As in past meetings, Education Austin, an AISD teachers union, continued to advocate for an across-the-board 5 percent wage increase for all district employees. According to Nicole Conley, AISD’s chief financial officer, the May 18 regular meeting was one of the last before the district’s revenue stream solidifies next month and heavy budget planning can begin.

“I know that this is where I want to be for years to come, but the reality of whether or not I can afford it bogs the back of my mind,” said Erica De Los Santos, an AISD teacher. “I currently have two jobs, and I haven’t had to do that since I was in college.”

The raise, if implemented, would affect 12,053 AISD employees and add about $24.5 million to the district’s expenses, not including additional benefit payments. Teachers comprise about 53 percent of AISD’s workforce with 6,369 instructors; other salaried employees make up about 26 percent and hourly personnel about 21 percent.

AISD ranks among the lowest of local and urban districts for teacher compensation, which is part of the impetus behind the strong push for raises.

An AISD teacher with 10 years of experience could be making an estimated $3,500 more working in Round Rock ISD, for example. Moreover, the cost-of-living index in Round Rock is about seven points lower than in Austin.

Raise advocates say that between AISD’s low pay and the area’s high cost of living, the district is at risk of losing high-quality teachers to the competition.

Steve Coyle, an AISD employee, said, “If you don’t compensate (teachers), we can fill those positions, but at worst, we can degrade our workforce to where we’re putting kids at risk.”

Members from the Southwest Workers Union provided a different perspective. They highlighted the wage gap between the more highly paid AISD administrators and principals and the less well-paid hourly workers.

According to 2013-2014 district data, AISD pays middle school principals about $9,000 more on average than surrounding districts. It pays elementary school principals about $600 more, but high school principals about $700 less.

On average, bus drivers earn about 70 cents less per hour than those in other districts. Cafeteria workers are paid about $1.67 above the average.

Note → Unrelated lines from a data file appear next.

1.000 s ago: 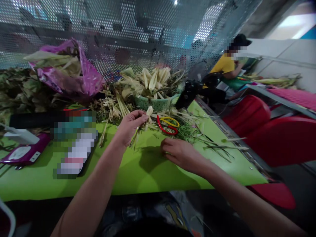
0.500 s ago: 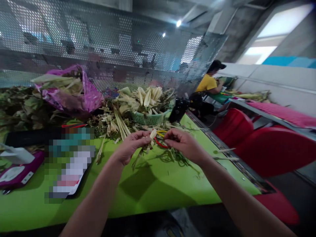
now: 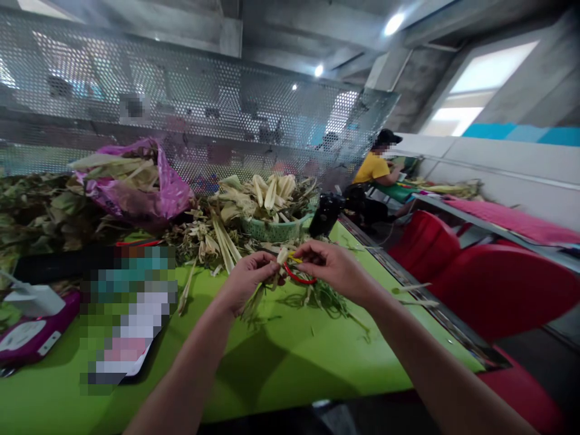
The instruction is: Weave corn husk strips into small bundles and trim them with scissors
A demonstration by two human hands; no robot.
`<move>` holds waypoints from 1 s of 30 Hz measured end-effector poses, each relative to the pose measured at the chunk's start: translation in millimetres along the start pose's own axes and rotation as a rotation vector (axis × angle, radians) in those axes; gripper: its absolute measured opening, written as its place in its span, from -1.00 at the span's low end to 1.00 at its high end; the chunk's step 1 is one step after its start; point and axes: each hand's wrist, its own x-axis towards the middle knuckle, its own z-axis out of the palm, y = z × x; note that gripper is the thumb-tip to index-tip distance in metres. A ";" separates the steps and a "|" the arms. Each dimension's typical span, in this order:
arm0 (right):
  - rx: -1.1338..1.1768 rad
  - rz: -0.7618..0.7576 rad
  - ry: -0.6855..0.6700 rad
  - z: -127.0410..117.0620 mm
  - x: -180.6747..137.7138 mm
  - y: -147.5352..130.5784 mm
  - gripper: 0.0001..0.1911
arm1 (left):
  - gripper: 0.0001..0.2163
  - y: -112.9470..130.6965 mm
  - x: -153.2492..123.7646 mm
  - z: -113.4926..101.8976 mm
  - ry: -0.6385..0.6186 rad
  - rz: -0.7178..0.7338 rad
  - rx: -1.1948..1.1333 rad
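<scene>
My left hand (image 3: 254, 279) is closed on a small bundle of pale dried corn husk (image 3: 283, 256), whose loose strips hang below the fingers. Just to its right, my right hand (image 3: 327, 264) is pinched shut, its fingertips close to the bundle's top. What those fingertips hold, perhaps a thin strand, is too small to make out. Between and behind the hands shows a red loop (image 3: 301, 278) with a yellow part (image 3: 293, 257), which look like scissor handles. Whether my right fingers touch them I cannot tell. Green strands (image 3: 333, 296) lie under my right hand.
A green basket (image 3: 272, 228) of husks stands behind my hands, beside a black object (image 3: 327, 212). Left are a pink plastic bag (image 3: 174, 193), a phone (image 3: 136, 344) and a white plug (image 3: 34, 300). Red chairs (image 3: 498, 278) stand right; a person in yellow (image 3: 372, 168) sits beyond.
The view has tilted up a little, so everything sits lower. My right hand has come closer to the husk bundle in my left hand.
</scene>
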 end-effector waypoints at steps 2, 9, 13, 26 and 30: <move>-0.112 0.017 -0.010 -5.3 -0.9 3.1 -0.85 | -0.77 -1.4 2.2 -0.4 0.043 0.011 0.023; -0.237 -0.114 -0.168 -11.7 -6.5 -17.6 -0.90 | -0.83 -14.1 8.3 -4.7 0.092 0.097 0.354; -0.203 -0.234 -0.175 -8.5 1.5 -27.2 -0.89 | -0.84 -15.9 4.2 -2.9 -0.040 0.126 0.556; 0.036 -0.080 0.033 18.4 5.2 8.8 -0.85 | -0.72 0.0 4.2 0.0 0.079 0.053 -0.017; -0.248 -0.292 0.046 21.4 -4.3 -5.1 -0.85 | -0.80 -9.2 10.5 -2.2 0.169 0.111 0.156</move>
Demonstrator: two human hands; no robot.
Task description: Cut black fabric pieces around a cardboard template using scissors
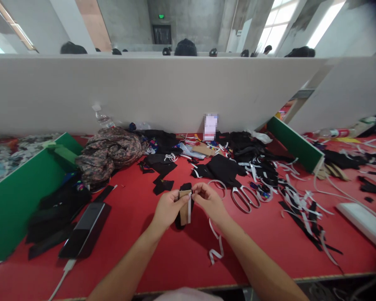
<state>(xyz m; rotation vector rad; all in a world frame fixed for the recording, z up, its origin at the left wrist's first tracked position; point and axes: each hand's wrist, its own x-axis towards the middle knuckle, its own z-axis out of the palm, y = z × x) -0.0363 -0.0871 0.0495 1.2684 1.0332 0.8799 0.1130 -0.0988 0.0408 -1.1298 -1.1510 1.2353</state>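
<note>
Between my two hands, above the red table, is a small piece of tan and black fabric (184,215) with a white strip (189,211) running down its length. My left hand (168,207) pinches the fabric's upper left side. At its upper right edge, my right hand (210,201) has thumb and fingers pinched together by the white strip's top end. A loose curled white ribbon (218,251) lies below my right wrist; whether it joins the strip is hidden. To the right of my right hand lie scissors (245,198) with light grey handles, their blades mostly covered by black fabric (222,169).
A charging power bank or phone (86,223) lies left. Green dividers (296,144) flank the table, with a pale partition (163,92) behind. A patterned cloth bundle (109,154), a bottle (103,118), a propped phone (210,126) and white and black scraps (303,209) lie around.
</note>
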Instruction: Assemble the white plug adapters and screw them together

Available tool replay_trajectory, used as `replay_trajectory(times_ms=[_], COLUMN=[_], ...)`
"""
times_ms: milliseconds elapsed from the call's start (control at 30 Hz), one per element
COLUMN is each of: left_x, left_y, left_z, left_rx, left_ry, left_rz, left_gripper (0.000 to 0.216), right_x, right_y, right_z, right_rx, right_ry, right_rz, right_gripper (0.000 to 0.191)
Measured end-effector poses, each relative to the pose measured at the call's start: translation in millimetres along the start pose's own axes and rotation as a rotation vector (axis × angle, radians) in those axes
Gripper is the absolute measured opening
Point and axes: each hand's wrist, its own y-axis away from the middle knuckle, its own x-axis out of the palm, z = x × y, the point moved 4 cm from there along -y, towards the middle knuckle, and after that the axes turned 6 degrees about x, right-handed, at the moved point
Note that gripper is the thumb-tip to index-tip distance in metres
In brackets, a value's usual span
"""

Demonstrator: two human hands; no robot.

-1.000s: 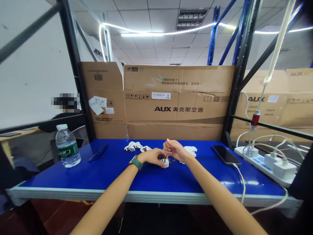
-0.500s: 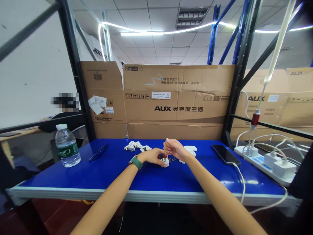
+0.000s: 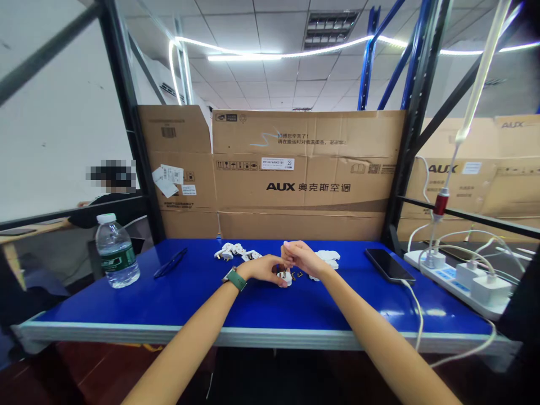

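Note:
On the blue tabletop my left hand [image 3: 266, 270], with a watch on a green strap at the wrist, curls its thumb and fingers round a small white plug piece [image 3: 286, 279]. My right hand [image 3: 300, 256] is closed just above that piece. Something thin and dark shows below its fingers, but most of it is hidden. Small brass-coloured parts [image 3: 298, 275] lie right of the held piece. Several white plug pieces with metal pins [image 3: 232, 251] are heaped beyond my left hand. White casing pieces [image 3: 328, 256] lie behind my right wrist.
A water bottle [image 3: 117, 253] and dark-framed glasses [image 3: 170, 262] are at the left. To the right lie a phone [image 3: 388, 265] on a white cable and a power strip [image 3: 453, 284] with chargers. Cardboard [image 3: 299, 197] stands along the back. A person [image 3: 113, 183] sits beyond the left side.
My right hand has shifted and turned very slightly above the white piece. My left hand stays in place round it.

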Motion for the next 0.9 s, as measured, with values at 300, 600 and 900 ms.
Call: replay_trajectory(times_ms=[300,600,900], left_x=[0.7,0.3,1.3], left_y=[-0.1,-1.4,-1.9], left_z=[1.8,-1.9,-6.4], left_rx=[-0.013,-0.008,-0.015], left_ry=[0.012,0.041,0.082], left_rz=[0.007,-0.007,0.007], left_gripper=[0.048,0.043,0.047], right_x=[-3.4,-4.1,-8.7], right_y=[-2.8,-3.9,-6.0], right_z=[-6.0,-5.2,-9.5], right_rx=[0.031,-0.036,-0.034], right_ry=[0.025,-0.086,0.002], right_rz=[-0.024,-0.060,-0.060], right_gripper=[0.051,0.034,0.038])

Juan Barrientos, who has worked as a custodian at Lanier High School for 10 years, asked the school district to consider restructuring the way it determines employee income and grants raises.

Barrientos is referring to the AISD board of trustees publicly saying it will try to give all employees at least a 1.5 percent raise this coming year, as well as another 1.5 percent for teachers, librarians and counselors with five or more years of experience.

Instead, he believes AISD should scrap the percent raise increases and implement a step program – a system that grants salary increases based on experience – to its hourly employees.

As an example, he compared the difference a raise would make for him versus Superintendent Paul Cruz under the standard system.

“Our current superintendent makes over $200,000 a year, and if he was to get a 1.5 percent increase, he would be taking home an extra $3,000 a year,” Barrientos said.

Barrientos makes $11.84 an hour, or about $20,000 a year. Given the 1.5 percent raise, he would bring home about $300 more, compared to Cruz’s $3,000.

Chavel López, a labor coordinator with Southwest Workers Union, advocated for a living wage of $21 an hour. He said that number is based on the U.S. Department of Housing and Urban Development’s rent estimate for Austin, which puts a two-bedroom apartment at $1,050. The hourly workers simply can’t afford to live here, he said.

The rush of commenters came on the heels of House Bill 1759’s death on Texas’ House floor last week. Authored by state Rep. Jimmie Don Aycock (R-Killeen), the House’s Public Education Committee chair, the school finance reform bill would have provided AISD with an additional $48 million next year because it would have nixed many of the property tax recapture regulations that require AISD to give a good chunk of local tax revenue back to the state.

The AISD board is working with a preliminary $1.1 billion budget for fiscal year 2016, which draws about $30 million from the fund balance to make up for the lack of revenue. The preliminary budget includes the 1.5 percent employee raise.